По данным профессора Визе, на основании сведений, получаемых нами с Чукотки из Уэлена и с Аляски из Нома, есть предположение, что противный нам ветер имеет тенденцию к переходу в благоприятный для нас. Если это предсказание осуществится, то дрейф переменится, и нас понесет в нужном направлении.
Этой ночью мы ждем вестей с «Литке». Посмотрим, что он телеграфирует… Если предпринятые мероприятия не помогут, будем искать других путей. Они уже разрабатываются…
Сейчас мы перейдем к подведению итогов аврала. Правда, результат аврала — смена лопастей — сведен на нет аварией, последовавшей восемнадцатого сентября, все же новые лопасти сделали свое дело. Они вытащили нас из мертвых льдов около острова Колючина в полосу дрейфующих льдов.
Нам уже советовали бросить «Сибирякова». Проходящий за кромкой льдов Дуплицкий предложил мне выслать на помощь вельботы и снять всех людей. Я ответил: «Мы «Сибирякова» бросать не собираемся». И ответ Дуплицкого был таким, как следовало ожидать от полярного капитана: «Я знаю, что у вас за люди».
За Шмидтом выступают секретарь партячейки, председатель судкома, председатель штаба соцсоревнования и ударничества и секретарь ячейки комсомола.
Потом оглашается список лучших ударников аврала, представленных к премии и награжденных почетными грамотами «за круглосуточную работу», «за руководство», «за сверхударные темпы».
Официальная часть окончена. Начинается товарищеская вечеринка, проходящая весело, несмотря на подавленное настроение, в котором находились весь день.

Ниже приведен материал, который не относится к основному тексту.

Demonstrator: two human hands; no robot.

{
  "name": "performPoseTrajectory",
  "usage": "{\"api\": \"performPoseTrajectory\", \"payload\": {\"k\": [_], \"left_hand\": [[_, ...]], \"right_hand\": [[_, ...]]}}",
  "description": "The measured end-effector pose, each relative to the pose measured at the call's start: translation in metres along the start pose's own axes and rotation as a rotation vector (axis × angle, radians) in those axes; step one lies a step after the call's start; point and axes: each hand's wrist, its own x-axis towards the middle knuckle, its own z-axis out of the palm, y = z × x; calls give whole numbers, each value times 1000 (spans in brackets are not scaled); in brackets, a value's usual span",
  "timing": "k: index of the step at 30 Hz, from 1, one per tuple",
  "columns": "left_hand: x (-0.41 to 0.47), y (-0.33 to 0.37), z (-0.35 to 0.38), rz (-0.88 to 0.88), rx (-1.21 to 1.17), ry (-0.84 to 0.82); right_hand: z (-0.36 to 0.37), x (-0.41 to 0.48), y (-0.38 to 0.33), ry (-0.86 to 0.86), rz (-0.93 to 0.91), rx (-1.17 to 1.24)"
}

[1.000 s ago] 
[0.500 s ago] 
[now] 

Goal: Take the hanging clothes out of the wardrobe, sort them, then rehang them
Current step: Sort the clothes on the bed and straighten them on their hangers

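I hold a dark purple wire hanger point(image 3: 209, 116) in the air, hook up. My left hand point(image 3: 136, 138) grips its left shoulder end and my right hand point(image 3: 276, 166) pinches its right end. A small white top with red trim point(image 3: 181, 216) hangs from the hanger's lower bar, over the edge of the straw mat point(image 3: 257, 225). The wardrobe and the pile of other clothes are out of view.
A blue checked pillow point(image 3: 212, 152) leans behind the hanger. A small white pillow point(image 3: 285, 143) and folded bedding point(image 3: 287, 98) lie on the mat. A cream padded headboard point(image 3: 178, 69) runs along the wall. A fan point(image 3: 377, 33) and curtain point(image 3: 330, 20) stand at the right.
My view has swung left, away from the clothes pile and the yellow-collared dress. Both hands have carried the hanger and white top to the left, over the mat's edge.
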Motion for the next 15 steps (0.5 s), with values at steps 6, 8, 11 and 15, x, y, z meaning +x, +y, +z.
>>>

Ночью приходят сведения. «Уссуриец» вышел на север от Дежнева к кромке льда. От нее до горизонта чистая вода. Пошел вперед, кромка свернула на восток, уперся в непроходимые льды и вернулся к месту своей стоянки у Дежнева. «Литке» сообщил, что вышел со всеми судами в Чаунскую губу. У острова Айон его зажало льдами. Но все же один пароход проскочил в губу и стал на зимовку под защитой островов. Другой дрейфует к северу. «Литке» с остальными застрял в тяжелых льдах. Мороз шесть градусов. «Литке» работал пятью котлами — пробиться не смог. Решили выжидать.
Наш дрейф усилился, и нас несет в самую невыгодную сторону, вдаль от земли. Все сведения неутешительны. Посмотрим, что будет завтра…
27 сентября. Предсказывания Визе сбываются. Ветер начинает переходить на вест. Надолго ли? Капитан отдал приказ приготовить паруса.
Паруса! Хорошо сказать! Железные мачты предназначены только для грузовых стрел, антенны и сигнальных флагов. Теперь они должны быть переоборудованы для подъема парусов. Паруса готовят из больших, почерневших от угля брезентов, закрывающих трюмы. Собраны все брезентовые полотнища и мелкие паруса спасательных шлюпок.
Матросы под руководством штурманов и боцмана налаживают паруса и шкоты. В восемь утра, когда ветер определился, последовал приказ: «Поставить паруса!».